**WHAT YOU NEED TO DO:** Beginning at the top of the data below, write out every line exactly until you reach the line with "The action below", and include that line.

**ENTRIES SHOWN:**
# # # #

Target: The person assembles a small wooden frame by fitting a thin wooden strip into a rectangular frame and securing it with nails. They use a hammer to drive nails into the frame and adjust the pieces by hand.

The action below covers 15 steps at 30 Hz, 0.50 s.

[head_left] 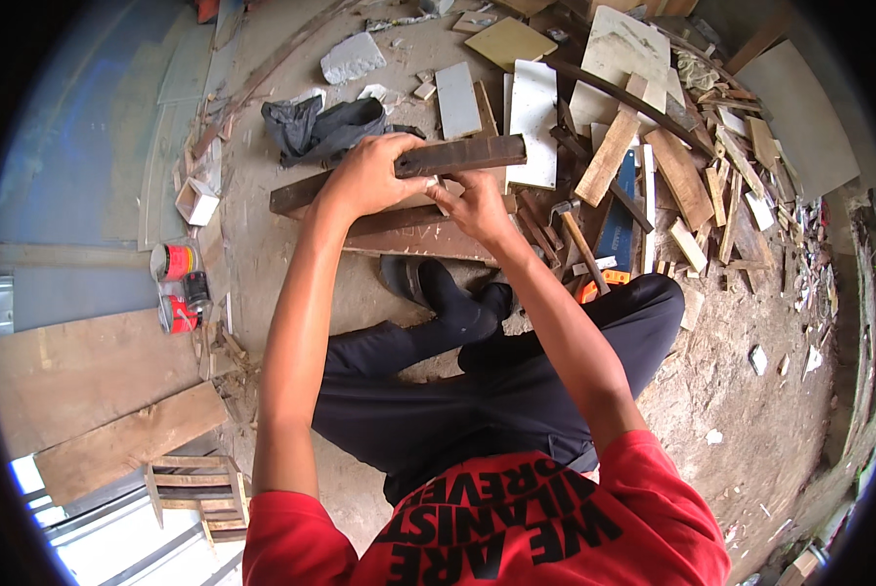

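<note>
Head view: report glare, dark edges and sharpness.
Head view, lower left: glare nearly whites out the area beside the slatted wooden frame; head view, sides: black vignetting with bluish fringing at left; head view, upper centre: the dark wooden block looks reasonably sharp.

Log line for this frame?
left hand: gripping dark wooden bar | right hand: at bar's near side, contact unclear | nearby: hammer, wood scraps

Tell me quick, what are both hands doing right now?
Left hand: closed, holding the dark wooden block.
Right hand: fingers at the block's near side; can't tell if they grip.
</note>
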Available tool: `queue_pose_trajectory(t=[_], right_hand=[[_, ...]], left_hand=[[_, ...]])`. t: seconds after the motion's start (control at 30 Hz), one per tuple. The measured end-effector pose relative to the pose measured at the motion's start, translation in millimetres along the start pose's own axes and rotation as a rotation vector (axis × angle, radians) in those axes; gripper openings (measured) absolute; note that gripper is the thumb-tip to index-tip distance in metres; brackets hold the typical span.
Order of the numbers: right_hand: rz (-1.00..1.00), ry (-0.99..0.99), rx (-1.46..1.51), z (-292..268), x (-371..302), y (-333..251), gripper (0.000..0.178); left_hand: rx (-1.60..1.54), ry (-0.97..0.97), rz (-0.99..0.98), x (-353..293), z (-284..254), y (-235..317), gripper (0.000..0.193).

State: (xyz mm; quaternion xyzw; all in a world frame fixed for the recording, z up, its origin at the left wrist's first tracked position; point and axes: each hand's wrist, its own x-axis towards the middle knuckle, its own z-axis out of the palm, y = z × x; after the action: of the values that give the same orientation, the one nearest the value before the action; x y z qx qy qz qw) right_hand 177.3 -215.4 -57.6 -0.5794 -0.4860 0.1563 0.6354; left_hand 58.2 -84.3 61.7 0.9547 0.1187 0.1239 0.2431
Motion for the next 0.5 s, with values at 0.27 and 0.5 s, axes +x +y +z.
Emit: queue_pose_trajectory(t=[0.27, 0.5], right_hand=[[-0.058, -0.147, 0.069, -15, 8, 10, 0.03], [-0.008, -0.19, 0.012, -19, 9, -2, 0.034]], left_hand=[[0.018, 0.043, 0.036, -2, 2, 8, 0.041], [0.053, 0.03, -0.066, -7, 3, 11, 0.042]])
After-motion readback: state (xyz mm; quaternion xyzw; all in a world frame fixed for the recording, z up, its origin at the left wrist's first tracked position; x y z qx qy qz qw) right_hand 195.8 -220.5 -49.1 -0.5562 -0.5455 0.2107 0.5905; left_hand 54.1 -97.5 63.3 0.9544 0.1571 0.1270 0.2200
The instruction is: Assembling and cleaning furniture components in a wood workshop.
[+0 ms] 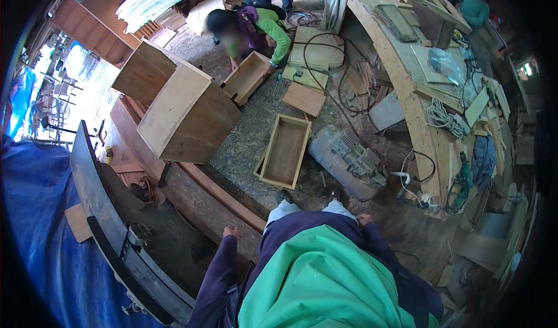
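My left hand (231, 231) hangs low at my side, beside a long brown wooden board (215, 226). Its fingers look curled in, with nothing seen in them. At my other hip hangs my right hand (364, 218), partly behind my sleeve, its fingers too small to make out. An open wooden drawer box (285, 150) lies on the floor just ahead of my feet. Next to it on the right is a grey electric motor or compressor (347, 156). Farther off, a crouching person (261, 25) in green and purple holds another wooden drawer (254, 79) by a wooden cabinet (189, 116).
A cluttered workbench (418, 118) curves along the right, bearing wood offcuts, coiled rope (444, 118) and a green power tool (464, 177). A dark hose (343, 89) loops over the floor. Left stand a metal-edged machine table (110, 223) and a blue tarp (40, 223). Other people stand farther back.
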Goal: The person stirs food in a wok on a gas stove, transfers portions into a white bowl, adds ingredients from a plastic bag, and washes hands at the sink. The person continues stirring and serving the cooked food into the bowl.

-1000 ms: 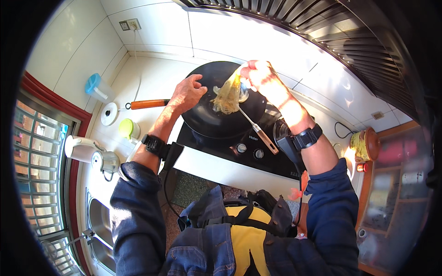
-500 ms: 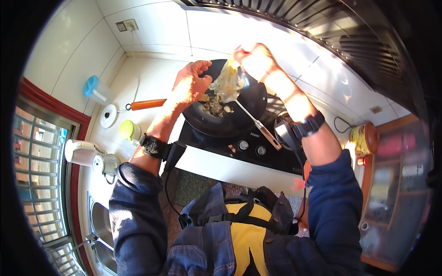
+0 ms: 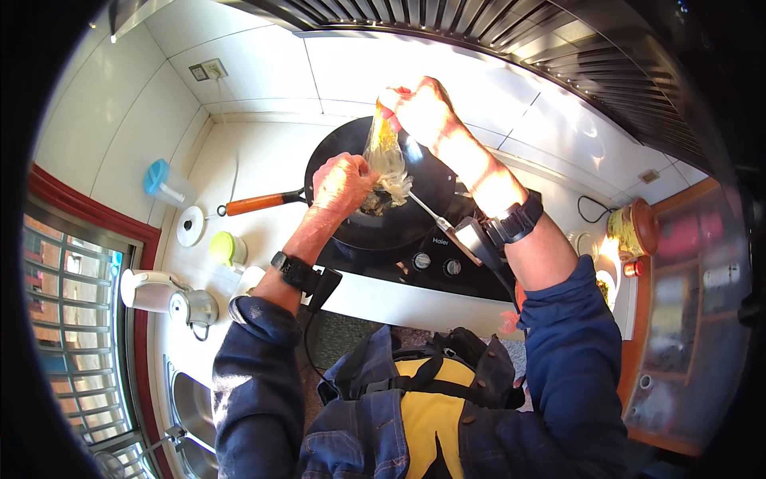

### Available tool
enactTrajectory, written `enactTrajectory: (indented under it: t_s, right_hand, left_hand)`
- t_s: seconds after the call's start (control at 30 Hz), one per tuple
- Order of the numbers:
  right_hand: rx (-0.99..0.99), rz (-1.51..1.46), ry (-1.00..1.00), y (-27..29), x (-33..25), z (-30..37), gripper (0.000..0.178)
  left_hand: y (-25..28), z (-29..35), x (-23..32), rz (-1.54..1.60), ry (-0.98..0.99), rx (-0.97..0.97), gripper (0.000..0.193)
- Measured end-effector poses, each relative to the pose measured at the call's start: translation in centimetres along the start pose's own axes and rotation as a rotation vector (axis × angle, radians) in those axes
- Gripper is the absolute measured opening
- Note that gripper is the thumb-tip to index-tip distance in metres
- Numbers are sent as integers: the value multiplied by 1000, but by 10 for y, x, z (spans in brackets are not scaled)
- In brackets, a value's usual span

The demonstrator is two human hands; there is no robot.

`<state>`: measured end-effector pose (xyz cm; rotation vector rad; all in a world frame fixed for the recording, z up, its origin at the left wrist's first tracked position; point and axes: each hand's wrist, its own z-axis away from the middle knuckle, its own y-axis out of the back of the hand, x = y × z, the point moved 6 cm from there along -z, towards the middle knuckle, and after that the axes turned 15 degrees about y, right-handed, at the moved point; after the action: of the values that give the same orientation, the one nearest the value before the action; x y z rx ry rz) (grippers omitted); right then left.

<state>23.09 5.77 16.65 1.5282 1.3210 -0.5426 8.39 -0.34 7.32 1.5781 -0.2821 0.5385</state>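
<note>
Over a black wok (image 3: pixel 423 219) a clear plastic bag (image 3: pixel 386 152) hangs mouth down, with yellowish residue inside. Up near the wall, my right hand (image 3: pixel 419 112) is closed on its gathered upper end. My left hand (image 3: pixel 341 185), fingers curled together, pinches the bag's lower edge above the wok's left half. Dark, clumped food (image 3: pixel 373 205) lies in the wok under the bag, partly hidden by the left hand. A spatula (image 3: pixel 435 217) with a metal shaft leans over the wok's right rim; my right wrist strap and a device partly cover its wooden handle.
The wok's orange handle (image 3: pixel 259 203) points left over the counter. At left are a white lid (image 3: pixel 190 227), a green-lidded cup (image 3: pixel 227 249), a blue-lidded pitcher (image 3: pixel 166 182) and a metal pot (image 3: pixel 193 308). The range hood (image 3: pixel 495 36) hangs above; stove knobs (image 3: pixel 452 267) face me.
My left hand has moved down and right, from open beside the bag to gripping its lower edge. The bag is stretched between both hands. The view has shifted slightly.
</note>
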Motion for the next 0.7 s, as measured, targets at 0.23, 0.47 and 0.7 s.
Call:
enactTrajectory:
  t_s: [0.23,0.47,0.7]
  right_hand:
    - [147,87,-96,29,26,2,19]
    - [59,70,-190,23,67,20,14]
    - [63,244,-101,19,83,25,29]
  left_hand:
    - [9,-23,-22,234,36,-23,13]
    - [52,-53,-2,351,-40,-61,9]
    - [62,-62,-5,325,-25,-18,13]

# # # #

**THE COMPLETED TASK:**
Target: The person assembles a small wooden frame by fitting a thin wooden strip into a rectangular frame and securing it with nails. They use a hammer to drive nails into the frame and adjust the pieces by hand.

The action below covers 15 steps at 30 Hz, 0.50 s.

No additional output is required for this exercise.